The five online talks reflect Refuge’s exploration of the cultural richness and diversity of the UK’s artistic community alongside programmed shows like Detention Dialogues, a series of verbatim scripts featuring the voices of refugees from around the world; A Wee Journey, which invites audiences to embark on a choreographed musical celebration of diversity and a reflection on the experiences of many migrants living in Scotland and around the world; a musical meditation on musical censorship and cultural expression by Iranian and Kurdish refugees Zozan Yasar and Aref Ghorbani in Vocal; and Amber, an immersive show that documents the 23-mile walk from Dungavel Detention Centre to the Home Office in Glasgow. The Festival and Scottish Refugee Council will co-host a gathering of up to 30 artists, activists and practitioners in a bid to develop a meaningful manifesto for care-taking and hospitality in the arts and social practice for and with displaced artists and communities, which will be released later this year.

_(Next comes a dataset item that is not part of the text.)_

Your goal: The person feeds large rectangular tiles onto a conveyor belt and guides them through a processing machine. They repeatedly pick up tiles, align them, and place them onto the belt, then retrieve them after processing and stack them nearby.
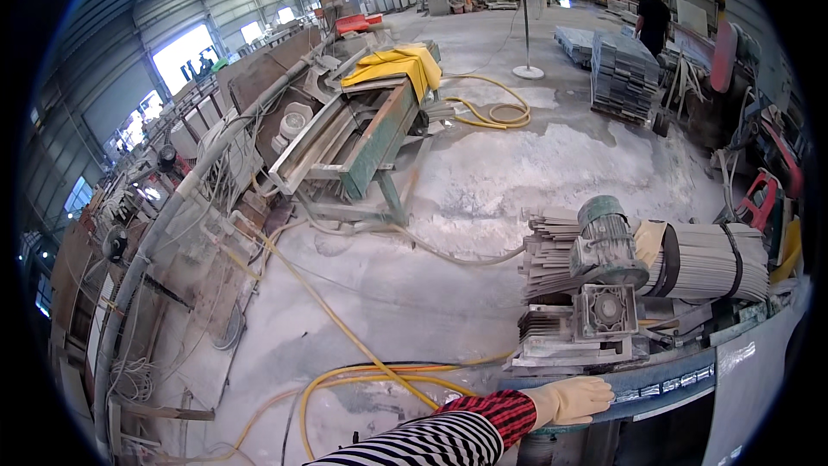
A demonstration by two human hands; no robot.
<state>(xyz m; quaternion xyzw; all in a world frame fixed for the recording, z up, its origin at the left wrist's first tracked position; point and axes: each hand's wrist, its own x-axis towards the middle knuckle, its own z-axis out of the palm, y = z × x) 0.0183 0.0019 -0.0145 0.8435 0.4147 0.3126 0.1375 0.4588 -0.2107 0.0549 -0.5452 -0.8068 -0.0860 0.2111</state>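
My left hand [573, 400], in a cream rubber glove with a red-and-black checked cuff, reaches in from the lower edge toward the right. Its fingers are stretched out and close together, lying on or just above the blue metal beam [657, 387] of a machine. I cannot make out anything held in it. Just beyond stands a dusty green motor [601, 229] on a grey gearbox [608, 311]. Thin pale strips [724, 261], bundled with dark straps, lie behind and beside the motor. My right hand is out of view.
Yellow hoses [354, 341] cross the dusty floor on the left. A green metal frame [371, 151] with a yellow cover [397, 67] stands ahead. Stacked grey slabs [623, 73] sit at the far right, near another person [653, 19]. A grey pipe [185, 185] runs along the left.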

Sabir Zazai, Chief Executive from Scottish Refugee Council said: “Scottish Refugee Council is honoured to collaborate with the Edinburgh International Festival and mark this very special anniversary year. This has been a year of terrible stories. War in Ukraine, unrest in Afghanistan, families stranded and separated by bureaucracy, Rwandan detention centres and people left with no option but to risk their lives on dangerous journeys in a desperate bid to reach a place of safety. In this relentless fight for human rights and freedoms, we must not forget to reflect on hard won triumphs as well. Had Rudolf Bing not sought and been granted refugee protection here 75 years ago, this world-class festival may not exist. The cultural fabric of Scotland would be very different. We are in awe of his legacy, and of the exceptional artists performing as part of Refuge.”

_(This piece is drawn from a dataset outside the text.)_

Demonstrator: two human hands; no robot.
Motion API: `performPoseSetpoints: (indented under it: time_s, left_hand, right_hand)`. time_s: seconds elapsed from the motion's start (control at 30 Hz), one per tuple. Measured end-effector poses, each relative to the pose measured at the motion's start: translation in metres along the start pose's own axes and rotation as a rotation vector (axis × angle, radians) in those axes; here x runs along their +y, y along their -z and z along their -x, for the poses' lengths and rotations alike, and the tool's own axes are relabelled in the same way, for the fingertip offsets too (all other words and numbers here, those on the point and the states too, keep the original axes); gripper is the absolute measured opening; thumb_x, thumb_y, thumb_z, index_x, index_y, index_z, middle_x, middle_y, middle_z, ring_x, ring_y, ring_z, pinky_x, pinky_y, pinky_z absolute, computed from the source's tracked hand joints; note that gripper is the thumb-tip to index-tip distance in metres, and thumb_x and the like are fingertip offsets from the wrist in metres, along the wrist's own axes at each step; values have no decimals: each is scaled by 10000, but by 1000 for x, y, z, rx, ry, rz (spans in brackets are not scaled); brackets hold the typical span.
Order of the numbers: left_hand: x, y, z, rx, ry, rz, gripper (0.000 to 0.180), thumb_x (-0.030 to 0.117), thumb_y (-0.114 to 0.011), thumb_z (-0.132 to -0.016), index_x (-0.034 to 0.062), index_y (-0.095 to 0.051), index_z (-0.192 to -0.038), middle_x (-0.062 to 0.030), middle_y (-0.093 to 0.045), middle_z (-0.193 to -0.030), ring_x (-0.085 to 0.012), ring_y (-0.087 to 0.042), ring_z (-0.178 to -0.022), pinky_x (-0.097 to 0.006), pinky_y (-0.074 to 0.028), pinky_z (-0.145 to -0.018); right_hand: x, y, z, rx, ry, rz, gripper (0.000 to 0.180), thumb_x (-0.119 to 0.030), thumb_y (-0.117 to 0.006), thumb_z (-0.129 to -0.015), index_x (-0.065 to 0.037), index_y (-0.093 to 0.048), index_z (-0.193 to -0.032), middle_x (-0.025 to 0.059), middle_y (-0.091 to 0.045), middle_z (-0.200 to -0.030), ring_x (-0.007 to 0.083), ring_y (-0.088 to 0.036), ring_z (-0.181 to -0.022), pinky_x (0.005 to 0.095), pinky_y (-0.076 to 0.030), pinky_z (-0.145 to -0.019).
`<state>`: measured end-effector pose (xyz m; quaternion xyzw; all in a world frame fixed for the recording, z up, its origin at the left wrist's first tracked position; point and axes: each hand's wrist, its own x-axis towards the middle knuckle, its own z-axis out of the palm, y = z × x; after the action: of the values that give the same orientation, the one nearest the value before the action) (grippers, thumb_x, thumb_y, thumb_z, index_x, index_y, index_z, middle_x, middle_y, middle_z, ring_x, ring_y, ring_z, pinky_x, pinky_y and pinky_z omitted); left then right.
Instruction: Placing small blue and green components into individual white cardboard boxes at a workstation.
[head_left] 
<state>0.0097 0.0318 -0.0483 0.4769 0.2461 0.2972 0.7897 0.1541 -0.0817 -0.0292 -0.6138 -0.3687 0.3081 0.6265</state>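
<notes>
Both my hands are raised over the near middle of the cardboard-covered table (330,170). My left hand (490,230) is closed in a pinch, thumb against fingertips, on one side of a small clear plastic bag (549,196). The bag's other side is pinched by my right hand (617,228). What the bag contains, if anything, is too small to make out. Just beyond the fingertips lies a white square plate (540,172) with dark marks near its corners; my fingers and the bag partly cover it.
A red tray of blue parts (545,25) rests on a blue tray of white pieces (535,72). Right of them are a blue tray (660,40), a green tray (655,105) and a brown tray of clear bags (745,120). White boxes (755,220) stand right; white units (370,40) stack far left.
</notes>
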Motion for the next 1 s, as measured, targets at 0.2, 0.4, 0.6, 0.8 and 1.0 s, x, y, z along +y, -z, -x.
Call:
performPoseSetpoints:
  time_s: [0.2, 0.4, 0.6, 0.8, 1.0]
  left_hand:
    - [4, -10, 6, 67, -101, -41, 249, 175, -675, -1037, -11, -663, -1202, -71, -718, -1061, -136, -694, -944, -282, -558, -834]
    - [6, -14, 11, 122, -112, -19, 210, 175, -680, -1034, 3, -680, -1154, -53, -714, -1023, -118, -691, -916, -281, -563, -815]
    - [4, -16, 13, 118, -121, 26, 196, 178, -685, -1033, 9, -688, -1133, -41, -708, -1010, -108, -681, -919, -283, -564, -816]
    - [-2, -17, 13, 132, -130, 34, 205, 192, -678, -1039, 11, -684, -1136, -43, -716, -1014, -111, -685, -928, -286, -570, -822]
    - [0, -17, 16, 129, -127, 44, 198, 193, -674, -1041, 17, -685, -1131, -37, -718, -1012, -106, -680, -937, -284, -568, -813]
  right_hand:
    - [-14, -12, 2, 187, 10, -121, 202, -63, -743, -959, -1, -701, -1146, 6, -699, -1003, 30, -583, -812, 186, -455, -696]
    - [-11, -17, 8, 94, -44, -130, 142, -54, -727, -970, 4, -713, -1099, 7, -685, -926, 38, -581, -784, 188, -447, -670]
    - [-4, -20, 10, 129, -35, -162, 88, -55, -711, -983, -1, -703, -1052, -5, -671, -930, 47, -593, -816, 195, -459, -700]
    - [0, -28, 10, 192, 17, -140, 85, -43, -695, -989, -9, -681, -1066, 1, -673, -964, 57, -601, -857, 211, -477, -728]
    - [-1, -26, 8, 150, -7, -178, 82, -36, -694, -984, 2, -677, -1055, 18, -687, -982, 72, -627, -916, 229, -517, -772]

Fergus Linehan, our Festival Director, said: “The Edinburgh International Festival is proud to provide a platform led by refugee and migrant creators this year. Refuge welcomes almost 90 artists from over 15 countries to perform in what is a special year for the Festival. 2022 marks our 75th anniversary, since it was co-founded in 1947 by Rudolf Bing, a refugee of the Second World War and we would like to pay tribute to his legacy, as his wish to unite people from different cultures through the arts is just as relevant to today as it was 75 years ago. We hope that you will join us in welcoming these artists to Edinburgh in August and enjoy the world class performances on offer.”